The Man Who Came Back is one of the very best episodes, in my
opinion - despite re-using the same basic idea as 'Kill Straker',
a very tight plot and a very impressive performance from Derren
Nesbitt, who plays Craig Collins with just the right amount of
obnoxiousness and smarm.
Like all great UFO episodes, though, and some not-so-great, there
are a few oddities in the script worthy of mention.
Firstly - as we touched on a few weeks ago, The Aliens are said to
have burned out the personality centres of Collins' brain. Yet to
me, he seems to have a highly developed personality - smug,
boisterous and conceited in the extreme ..
Ginny Lake doesn't look too great in the purple wig.
Interesting that three-dimensional chess is popular in UFO-universe
1980, when the two-dimensional version is complicated enough for
most people. And is that a Rolex submariner on Grey's wrist?
Foster seems more junior in this episode than in others - Collins
tells Col Grey that he wants to have Foster accompany him on the
mission to repair SID, and Grey (eventually) replies "OK, you've
got him" implying that Grey is senior to Foster.
Straker's pre-SHADO background according to "Identified" (or is it
Confetti-Check A-OK?) is military intelligence, yet in The Man Who
Came Back we learn that he is also a satellite expert, and is the
only man apart from Foster with the necessary skill to accompany
Collins to repair SID ("He and I put SID out there in the first
place", remarks Collins).
The NASA launch with the huge Saturn-V type rocket seems oddly
incongruous in a time where people regularly visit the moon in
small, reusable lunar shuttles.
Collins' strategy to kill Straker seems extraordinarily involved -
why didn't the Aliens just program him to get hold of of one of
those nifty SHADO-issue automatic pistols and shoot him at the
next convenient opportunity?
On the point raised by Marc about where the radio signals are
coming from, I'd never really given it much thought - I guess I'd
assumed that the control signal is coming from the Alien homeworld
somehow, or maybe a UFO deep in space, outside the range of
detection from Moonbase. But, I don't think the idea of a
'radio-controlled' Collins quite works, somehow. For example, why
the animosity with Grey, or the eagerness to get hold of Col Lake
again? Neither really serves the Aliens' purpose of killing Straker
- in fact they compromise it, if anything.

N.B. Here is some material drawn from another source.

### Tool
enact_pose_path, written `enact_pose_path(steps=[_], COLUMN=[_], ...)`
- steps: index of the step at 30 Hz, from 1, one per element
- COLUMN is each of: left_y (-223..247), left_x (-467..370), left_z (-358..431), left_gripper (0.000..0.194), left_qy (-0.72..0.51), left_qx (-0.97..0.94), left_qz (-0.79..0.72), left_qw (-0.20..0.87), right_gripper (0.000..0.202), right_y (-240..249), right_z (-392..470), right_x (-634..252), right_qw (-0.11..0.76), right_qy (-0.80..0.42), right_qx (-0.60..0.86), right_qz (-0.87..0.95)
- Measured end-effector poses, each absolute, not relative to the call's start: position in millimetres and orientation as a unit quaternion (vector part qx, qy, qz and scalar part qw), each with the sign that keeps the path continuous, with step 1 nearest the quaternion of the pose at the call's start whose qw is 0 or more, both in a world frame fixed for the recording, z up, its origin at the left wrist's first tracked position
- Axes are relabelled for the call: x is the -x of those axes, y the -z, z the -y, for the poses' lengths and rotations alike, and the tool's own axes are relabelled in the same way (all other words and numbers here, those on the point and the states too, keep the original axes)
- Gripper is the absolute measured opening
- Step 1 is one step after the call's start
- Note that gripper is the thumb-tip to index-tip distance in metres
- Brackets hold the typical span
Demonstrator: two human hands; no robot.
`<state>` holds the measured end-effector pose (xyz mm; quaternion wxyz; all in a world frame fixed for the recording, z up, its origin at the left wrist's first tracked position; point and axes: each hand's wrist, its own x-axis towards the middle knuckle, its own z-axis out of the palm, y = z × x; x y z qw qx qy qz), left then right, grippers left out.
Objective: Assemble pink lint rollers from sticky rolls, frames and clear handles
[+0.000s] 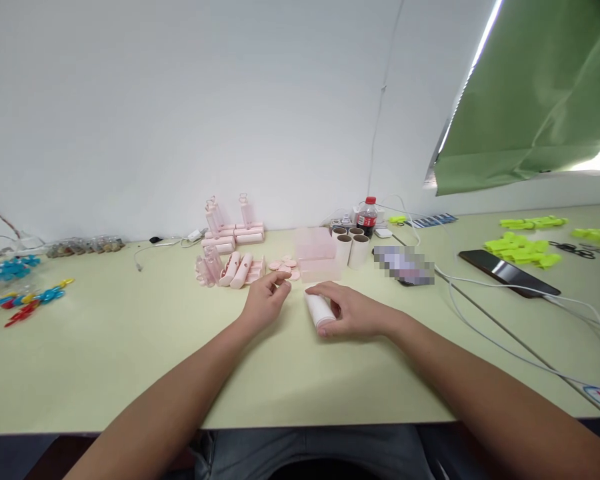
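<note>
My right hand [347, 310] holds a white cylinder [319, 311] lying on its side on the pale green table, the fingers at its far end and the thumb at its near end. To its left is my left hand [266, 300], fingers curled, beside several flat pink discs [291, 265]; whether anything is between its fingertips is too small to tell. Behind the cylinder sit stacked translucent pink boxes [316, 255]. Pink cylindrical cases [241, 270] and clear pink tubes [211, 265] lie beyond my left hand.
White cardboard tubes [359, 252] stand by a cola bottle [367, 217]. Rightward are a phone [405, 265], a dark tablet [507, 272], cables, scissors [575, 250] and yellow-green pieces [523, 249]. Colourful pieces [35, 300] lie far left. More pink cases [220, 240] stand near the wall.
</note>
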<state>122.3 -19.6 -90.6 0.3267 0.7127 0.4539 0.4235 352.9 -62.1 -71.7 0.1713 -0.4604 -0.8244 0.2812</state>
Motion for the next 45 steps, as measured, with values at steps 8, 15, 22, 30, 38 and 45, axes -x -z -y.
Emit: enact_pose_path(steps=[8,15,22,30,38,45], left_y=[92,92,91,90,92,89], left_x=[-125,-125,-123,-123,-122,-125], left_z=[27,31,30,30,30,32], left_gripper=[0.040,0.039,0.040,0.042,0.042,0.038], left_qy=[-0.300,-0.215,-0.192,-0.189,-0.195,-0.200], left_qx=[-0.783,-0.828,-0.843,-0.841,-0.844,-0.843], left_qz=[-0.430,-0.391,-0.388,-0.393,-0.391,-0.393], left_qw=[0.334,0.339,0.320,0.318,0.311,0.309], right_gripper=[0.060,0.072,0.068,0.063,0.054,0.055], right_y=[70,79,87,83,88,93], right_z=[63,57,44,48,52,45], right_x=[-349,-341,-337,-346,-342,-343], right_qw=[0.156,0.134,0.170,0.196,0.180,0.223], right_qy=[-0.139,-0.033,-0.010,-0.048,-0.037,-0.032], right_qx=[0.594,0.682,0.688,0.679,0.660,0.648], right_qz=[0.777,0.718,0.705,0.706,0.729,0.728])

And to answer Carly's question (hello & welcome, Carly!) about
Collins appearing menacingly behind Dr Jackson, the scene is never
resolved - we are left (I think) to assume that Jackson is beaten
and left unconscious by Collins, just like Grey was. Clearly he
must have been silenced somehow for Collins to have been allowed
to go on the mission to repair SID with Straker, but I don't think
it's reasonable to assume that Jackson is killed here - I think
it's better to assume that he would have recovered, like Grey did.
I have to say I think Jackson was asking for it in a sense - very
careless for someone to phone Collins' apartment, then take
Collins' word for it that he's actually speaking to Grey -
especially in an organisation as obsessed with security as SHADO.